Значит, этот вопрос обсуждался. И серьезно.
– И я была уверена, – сказала Лариса. Интересно, что она думает обо мне? Догадывается ли, что я пришел из-за нее? По ее виду можно было предполагать, что догадывается. А может быть, мне это показалось?
Но она как будто искренне обрадовалась, что я буду петь есенинскую «Не жалею, не зову, не плачу…».
– Есенин – это хорошо, – одобрил Коля. – Задушевно…
До концерта оставалось еще много времени. Сначала колхозники должны были прослушать лекцию.

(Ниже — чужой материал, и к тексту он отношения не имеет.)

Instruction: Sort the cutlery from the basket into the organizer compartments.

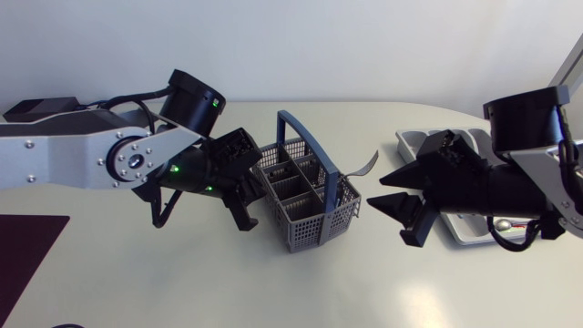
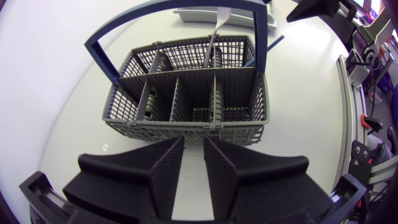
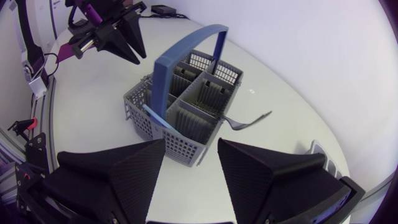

Лекция обещала быть интересной. Нассонов уговорил приехать к нам известного ученого из Москвы, академика, отдыхающего в районе. Здесь этот ученый родился, вырос, и теперь его в отпуск тянуло на родину, посидеть с удочкой на берегу Маныча, где он, наверное, еще пацаном пропадал летом целыми днями, как многие станичные ребятишки…
Геннадий Петрович послал за прославленным земляком своего шофера и обзвонил всех соседских председателей, которые прикатили разодетые и важные.
В зале было полным-полно народу. Все проходы заставили стульями, скамейками, даже кое-кто, боясь остаться без места, пришел со своей табуреткой.
Чтобы как-то отвлечься и унять волнение, охватившее меня перед предстоящим выступлением, я протиснулся в зал. Сесть мне не удалось, и я вместе со многими колхозниками, для которых также не хватило места, подпирал плечом стену.